L'action Saint-Gobain cède du terrain à l'approche de résultats clés le 23 avril
Le titre du spécialiste des matériaux de construction recule ce lundi 13 avril à 74,72 euros, en repli de 1,68 % par rapport à la dernière clôture de vendredi. Ce décrochage s'inscrit dans un contexte de forte nervosité sur les marchés européens, alors que le CAC 40 cède plus de 1 % en séance. La publication des résultats du premier trimestre 2026, prévue le 23 avril, constitue le prochain rendez-vous majeur pour les actionnaires.
Un repli à replacer dans un environnement géopolitique tendu
L'action Saint-Gobain abandonne 1,68 % en début d'après-midi, dans le sillage d'un CAC 40 en recul de 1,01 % en séance à 8 176 points. Le SBF 120 affiche un repli comparable. Cette séance est marquée par l'annonce d'un blocus naval américain contre l'Iran, déclenchant une flambée du Brent au-dessus de 100 dollars le baril. L'envolée des cours pétroliers pèse mécaniquement sur les valeurs industrielles européennes, exposées à un renchérissement de leurs coûts d'approvisionnement et d'énergie. Parmi les comparables du secteur, Schneider Electric perd 0,65 % et Airbus recule de 1,69 %.

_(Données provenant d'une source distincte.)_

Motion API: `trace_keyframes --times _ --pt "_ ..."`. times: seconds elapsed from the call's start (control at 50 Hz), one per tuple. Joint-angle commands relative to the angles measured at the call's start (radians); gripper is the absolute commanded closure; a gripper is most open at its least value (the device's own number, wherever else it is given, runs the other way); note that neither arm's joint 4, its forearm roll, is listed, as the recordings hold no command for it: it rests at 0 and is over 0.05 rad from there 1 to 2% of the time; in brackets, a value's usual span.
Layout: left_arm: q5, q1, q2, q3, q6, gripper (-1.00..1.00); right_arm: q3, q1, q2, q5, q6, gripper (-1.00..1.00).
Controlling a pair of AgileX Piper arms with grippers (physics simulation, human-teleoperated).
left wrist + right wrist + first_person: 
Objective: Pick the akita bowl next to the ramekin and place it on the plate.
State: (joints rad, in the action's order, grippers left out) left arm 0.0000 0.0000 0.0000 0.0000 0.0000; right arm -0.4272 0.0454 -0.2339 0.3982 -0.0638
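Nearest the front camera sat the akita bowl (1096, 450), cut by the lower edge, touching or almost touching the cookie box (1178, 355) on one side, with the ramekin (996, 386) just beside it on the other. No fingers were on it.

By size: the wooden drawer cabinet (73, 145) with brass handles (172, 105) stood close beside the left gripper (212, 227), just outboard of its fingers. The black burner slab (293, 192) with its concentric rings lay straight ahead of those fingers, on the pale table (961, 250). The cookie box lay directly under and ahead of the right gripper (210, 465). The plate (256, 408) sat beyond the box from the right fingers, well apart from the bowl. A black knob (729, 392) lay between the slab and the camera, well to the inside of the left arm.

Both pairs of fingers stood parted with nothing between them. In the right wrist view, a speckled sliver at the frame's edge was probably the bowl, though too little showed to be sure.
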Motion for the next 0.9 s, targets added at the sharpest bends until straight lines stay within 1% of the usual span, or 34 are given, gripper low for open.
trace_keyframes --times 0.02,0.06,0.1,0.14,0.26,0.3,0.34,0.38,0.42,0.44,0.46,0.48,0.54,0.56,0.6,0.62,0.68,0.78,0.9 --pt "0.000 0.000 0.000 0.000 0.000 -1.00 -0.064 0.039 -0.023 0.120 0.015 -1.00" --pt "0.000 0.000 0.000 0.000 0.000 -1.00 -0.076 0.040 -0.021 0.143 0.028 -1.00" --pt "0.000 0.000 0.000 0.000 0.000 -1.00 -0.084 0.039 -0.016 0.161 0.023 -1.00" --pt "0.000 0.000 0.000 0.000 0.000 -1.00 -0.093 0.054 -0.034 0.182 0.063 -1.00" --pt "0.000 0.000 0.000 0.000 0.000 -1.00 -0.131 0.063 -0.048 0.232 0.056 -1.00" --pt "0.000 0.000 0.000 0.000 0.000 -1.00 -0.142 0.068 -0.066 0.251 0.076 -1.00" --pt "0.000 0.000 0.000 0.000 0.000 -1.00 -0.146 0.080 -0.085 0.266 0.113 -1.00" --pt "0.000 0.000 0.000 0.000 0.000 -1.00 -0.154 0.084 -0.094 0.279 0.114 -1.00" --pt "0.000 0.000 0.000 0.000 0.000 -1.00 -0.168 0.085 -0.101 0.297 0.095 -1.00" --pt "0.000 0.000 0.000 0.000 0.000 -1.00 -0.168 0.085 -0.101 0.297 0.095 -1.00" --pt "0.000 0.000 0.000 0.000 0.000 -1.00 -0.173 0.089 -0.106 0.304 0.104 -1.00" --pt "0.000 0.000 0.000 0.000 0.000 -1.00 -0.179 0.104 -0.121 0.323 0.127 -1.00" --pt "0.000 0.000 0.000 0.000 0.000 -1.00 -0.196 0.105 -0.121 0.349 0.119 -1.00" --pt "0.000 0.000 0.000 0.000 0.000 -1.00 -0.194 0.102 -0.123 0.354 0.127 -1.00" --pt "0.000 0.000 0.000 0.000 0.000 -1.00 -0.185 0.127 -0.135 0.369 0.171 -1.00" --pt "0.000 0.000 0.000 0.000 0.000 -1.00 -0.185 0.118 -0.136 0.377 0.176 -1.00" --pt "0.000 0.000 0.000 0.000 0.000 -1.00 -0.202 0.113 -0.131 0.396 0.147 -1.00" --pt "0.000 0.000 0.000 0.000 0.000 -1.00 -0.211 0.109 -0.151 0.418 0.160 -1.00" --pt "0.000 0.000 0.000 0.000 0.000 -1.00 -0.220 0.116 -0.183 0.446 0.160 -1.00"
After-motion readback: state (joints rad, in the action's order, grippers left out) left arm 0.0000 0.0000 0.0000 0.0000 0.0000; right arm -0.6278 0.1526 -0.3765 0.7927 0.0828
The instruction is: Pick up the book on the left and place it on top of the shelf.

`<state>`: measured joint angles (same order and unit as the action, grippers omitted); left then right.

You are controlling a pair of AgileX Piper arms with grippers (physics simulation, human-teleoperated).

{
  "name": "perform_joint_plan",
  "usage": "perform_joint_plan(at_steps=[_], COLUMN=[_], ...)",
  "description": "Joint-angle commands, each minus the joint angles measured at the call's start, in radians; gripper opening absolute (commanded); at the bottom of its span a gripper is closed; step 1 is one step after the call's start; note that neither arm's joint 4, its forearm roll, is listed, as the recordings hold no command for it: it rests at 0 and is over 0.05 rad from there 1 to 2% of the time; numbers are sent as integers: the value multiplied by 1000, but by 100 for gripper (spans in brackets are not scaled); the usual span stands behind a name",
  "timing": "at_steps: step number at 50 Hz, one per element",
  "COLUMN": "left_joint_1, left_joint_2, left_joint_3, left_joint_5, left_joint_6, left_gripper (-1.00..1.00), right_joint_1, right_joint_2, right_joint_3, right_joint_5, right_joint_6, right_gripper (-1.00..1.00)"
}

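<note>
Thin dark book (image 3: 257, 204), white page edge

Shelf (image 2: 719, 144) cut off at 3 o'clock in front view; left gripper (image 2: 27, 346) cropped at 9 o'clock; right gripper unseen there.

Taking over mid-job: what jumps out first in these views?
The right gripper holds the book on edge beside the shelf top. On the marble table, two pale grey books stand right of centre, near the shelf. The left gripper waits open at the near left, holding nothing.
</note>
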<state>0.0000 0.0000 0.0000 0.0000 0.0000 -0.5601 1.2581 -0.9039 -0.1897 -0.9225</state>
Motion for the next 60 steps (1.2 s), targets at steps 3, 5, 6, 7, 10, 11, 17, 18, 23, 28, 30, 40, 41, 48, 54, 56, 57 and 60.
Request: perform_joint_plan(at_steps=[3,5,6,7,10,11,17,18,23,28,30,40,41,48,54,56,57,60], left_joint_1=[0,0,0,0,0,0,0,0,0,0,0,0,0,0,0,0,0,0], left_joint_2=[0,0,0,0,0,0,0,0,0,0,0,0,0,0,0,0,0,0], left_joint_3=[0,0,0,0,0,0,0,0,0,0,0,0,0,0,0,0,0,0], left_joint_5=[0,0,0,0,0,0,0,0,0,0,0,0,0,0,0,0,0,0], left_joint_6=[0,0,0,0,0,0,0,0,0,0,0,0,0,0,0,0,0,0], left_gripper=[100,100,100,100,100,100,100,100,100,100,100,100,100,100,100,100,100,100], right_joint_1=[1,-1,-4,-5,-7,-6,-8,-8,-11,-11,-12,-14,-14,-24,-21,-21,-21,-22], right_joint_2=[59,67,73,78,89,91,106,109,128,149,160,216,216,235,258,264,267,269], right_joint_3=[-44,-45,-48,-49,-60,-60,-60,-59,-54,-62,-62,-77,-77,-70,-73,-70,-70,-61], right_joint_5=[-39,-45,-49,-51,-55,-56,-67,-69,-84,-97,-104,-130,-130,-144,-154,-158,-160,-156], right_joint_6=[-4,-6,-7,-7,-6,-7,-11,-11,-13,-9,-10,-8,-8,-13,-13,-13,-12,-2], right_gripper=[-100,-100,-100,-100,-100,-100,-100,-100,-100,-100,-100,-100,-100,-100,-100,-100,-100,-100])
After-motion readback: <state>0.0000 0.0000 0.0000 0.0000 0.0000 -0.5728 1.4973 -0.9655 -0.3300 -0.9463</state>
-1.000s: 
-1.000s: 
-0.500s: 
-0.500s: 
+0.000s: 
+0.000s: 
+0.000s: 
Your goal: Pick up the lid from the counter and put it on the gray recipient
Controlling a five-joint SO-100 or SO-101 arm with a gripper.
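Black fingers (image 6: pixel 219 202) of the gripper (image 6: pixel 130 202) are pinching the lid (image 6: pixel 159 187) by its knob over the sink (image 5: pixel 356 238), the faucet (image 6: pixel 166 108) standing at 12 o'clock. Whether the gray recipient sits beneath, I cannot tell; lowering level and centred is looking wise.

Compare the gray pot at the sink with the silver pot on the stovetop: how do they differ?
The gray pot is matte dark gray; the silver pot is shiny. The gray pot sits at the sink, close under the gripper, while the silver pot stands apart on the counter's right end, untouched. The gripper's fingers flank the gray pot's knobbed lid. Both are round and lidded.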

Malgré cette journée défavorable, le titre conserve un gain de près de 6 % sur les sept derniers jours. Sur un horizon plus large, la performance reste négative, avec un repli de 13,94 % sur trois mois et de 9,28 % sur un an, reflétant un cycle correctif engagé depuis plusieurs trimestres.
Des signaux techniques contrastés à l'approche d'une zone de surachat
Sur le plan de l'analyse technique, le cours de Saint-Gobain évolue à 74,72 euros, un niveau situé dans la partie haute des bandes de Bollinger, dont la borne supérieure se situe à 75,99 euros et la borne inférieure à 66,82 euros. Cette position, à 86 % de la bande, signale une zone de surachat potentiel : le titre a fortement rebondi ces dernières séances et se rapproche d'un palier où des prises de bénéfices peuvent se manifester.
Le RSI, indicateur de force relative mesurant l'intensité de la dynamique haussière ou baissière, ressort à 56, soit un niveau neutre qui ne traduit ni excès acheteur ni excès vendeur. Toutefois, le cours reste nettement en dessous de sa moyenne mobile à 50 jours (79,21 euros) et plus encore de celle à 200 jours (87,72 euros), ce qui confirme que la tendance de moyen et long terme demeure orientée à la baisse. Le seuil de support le plus proche se situe à 68,08 euros, tandis que la résistance majeure se dessine à 86,86 euros, un écart significatif qui délimite une large zone d'oscillation pour le titre dans les semaines à venir.